Ray Dalio’s Bridgewater, a pioneer of the risk parity investment strategy, is moving beyond just stocks and government bonds for their risk parity allocation. “It is pretty obvious that with interest rates near zero and being held stable by central banks, bonds can provide neither returns nor risk reduction.”
You know value investing is genuinely out of style when investors are redeeming from Seth Klarman’s Baupost hedge fund.
In a move, perhaps indicating a lack of attractive opportunities in the U.S. stock market, Warren Buffett’s Berkshire Hathaway invested over $6 billion buying large stakes in Japan’s five leading trading companies.
Prominent venture capitalist Fred Wilson has changed his tune on SPACs given their increasing quality as of late. “My thinking on SPACs has changed in this latest SPAC frenzy. I now see them as part of the continued “assault” on the traditional IPO process and largely a good thing.” With more support from name-brand venture capitalists, blank checks will continue to be the vehicle of choice for many start-ups to access the public markets.

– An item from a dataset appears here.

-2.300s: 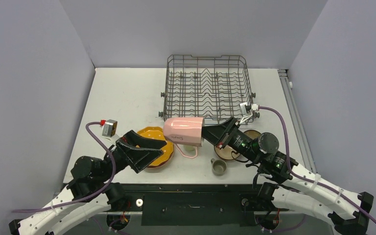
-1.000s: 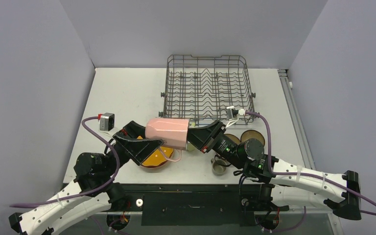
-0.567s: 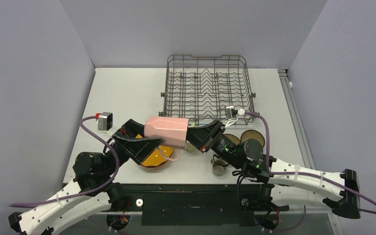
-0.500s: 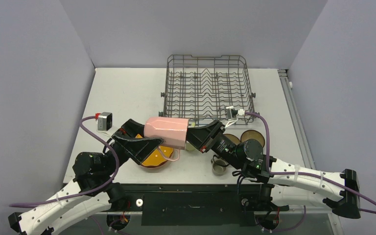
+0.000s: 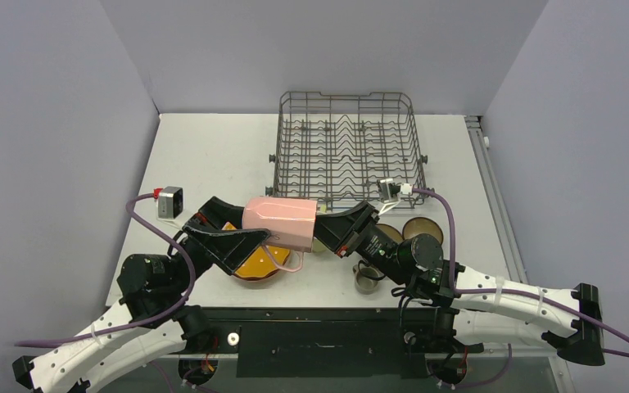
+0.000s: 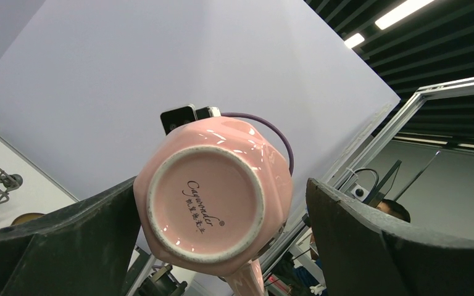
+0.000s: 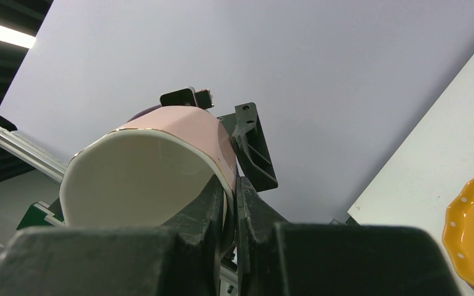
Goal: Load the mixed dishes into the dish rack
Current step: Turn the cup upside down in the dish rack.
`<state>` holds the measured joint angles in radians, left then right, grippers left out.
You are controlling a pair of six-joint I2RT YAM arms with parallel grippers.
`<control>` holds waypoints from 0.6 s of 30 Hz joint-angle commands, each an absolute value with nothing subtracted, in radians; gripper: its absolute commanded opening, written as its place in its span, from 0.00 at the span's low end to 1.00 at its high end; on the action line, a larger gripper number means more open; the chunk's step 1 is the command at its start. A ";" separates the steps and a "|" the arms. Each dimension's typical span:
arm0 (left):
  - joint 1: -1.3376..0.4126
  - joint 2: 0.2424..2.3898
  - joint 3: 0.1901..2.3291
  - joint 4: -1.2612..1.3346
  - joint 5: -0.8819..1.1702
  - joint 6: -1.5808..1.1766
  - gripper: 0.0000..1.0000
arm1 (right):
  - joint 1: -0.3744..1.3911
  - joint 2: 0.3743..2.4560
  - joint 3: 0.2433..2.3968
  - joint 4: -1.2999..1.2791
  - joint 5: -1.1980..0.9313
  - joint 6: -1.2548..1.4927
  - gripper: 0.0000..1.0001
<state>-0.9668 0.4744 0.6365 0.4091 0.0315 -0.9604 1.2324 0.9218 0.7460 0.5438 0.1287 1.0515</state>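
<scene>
Pink mug (image 5: 282, 223) lies on its side up in the air, above the orange plate (image 5: 254, 264) and near the front of the dish rack (image 5: 346, 149). The right tool (image 5: 321, 232) is pinched tight on the mug's rim, 1 finger inside and 1 outside. The left tool (image 5: 244, 229) is wide apart, with 1 finger on each side of the mug's bottom end, not squeezing it. No dishes sit in the rack, so the job looks barely begun. This looks like a pass from 1 arm to the other. Next, I think the left tool must close on the mug and hold firm before the right tool lets go, or the mug could drop onto the plate.
</scene>
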 commanded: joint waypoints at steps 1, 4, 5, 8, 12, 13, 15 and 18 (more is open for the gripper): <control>-0.968 0.474 0.686 0.468 0.034 -0.942 0.97 | 1.240 0.884 0.766 0.660 0.162 1.057 0.00; -0.968 0.478 0.689 0.467 0.039 -0.939 0.98 | 1.241 0.887 0.770 0.652 0.159 1.055 0.00; -0.969 0.479 0.689 0.467 0.041 -0.939 0.96 | 1.241 0.888 0.770 0.651 0.159 1.055 0.00; -0.968 0.481 0.690 0.468 0.045 -0.937 0.89 | 1.242 0.893 0.771 0.650 0.155 1.054 0.00; -0.969 0.485 0.698 0.464 0.050 -0.930 0.86 | 1.242 0.893 0.772 0.642 0.152 1.054 0.00; -0.968 0.485 0.699 0.463 0.049 -0.928 0.85 | 1.242 0.894 0.772 0.640 0.151 1.053 0.00; -0.968 0.488 0.702 0.463 0.049 -0.926 0.84 | 1.243 0.895 0.776 0.632 0.146 1.051 0.00; -0.968 0.494 0.706 0.467 0.052 -0.924 0.82 | 1.242 0.898 0.776 0.623 0.146 1.051 0.00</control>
<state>-0.9668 0.4854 0.6407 0.4072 0.0307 -0.9367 1.2331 0.9215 0.7460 0.5426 0.1314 1.0512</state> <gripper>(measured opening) 0.833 0.045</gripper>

According to market strategist David Rosenberg, the stock market represents “a bubble of historic proportions.” Not only are equity valuations extreme, but equities are levitating at record high valuations during a global recession. “The S&P 500, on a trailing basis, now has a 27.4x price-to-earnings multiple. Only 0.4% of the time in the past 70 years has the multiple been so rich. On a forward 12-month basis, only 0.1% of the time has the market been more extreme than its current 23x. As for the Nasdaq, it, too, is in the top 1% of valuation rankings ever recorded.”
Read the backstory on the Financial Times’ in-depth investigation and ultimately revealing the enormous fraud at German-listed fintech company Wirecard. The scandal represented one of the largest corporate frauds in history, destroying nearly $90 billion in market value at its peak, before spiralling into bankruptcy this year. By the time the massive book-cooking operation unravelled, the company was spending £120 million per year on consultants, spies and lawyers to go after short sellers and bearish media outlets.
The Canadian economy added 245,800 jobs in August, compared with 250,000 expected by economists. The unemployment rate dropped from 10.9% to 10.2%. Two-thirds of the jobs lost during the pandemic have been recouped.
In a maneuver usually reserved for highly distressed micro cap issuers with no access to capital, at-the-market offerings are rarely used by large corporations, let along those with a market value of $400 billion. Nonetheless, Tesla announced a $5 billion at-the-market stock offering, unprecedented for that size of the company.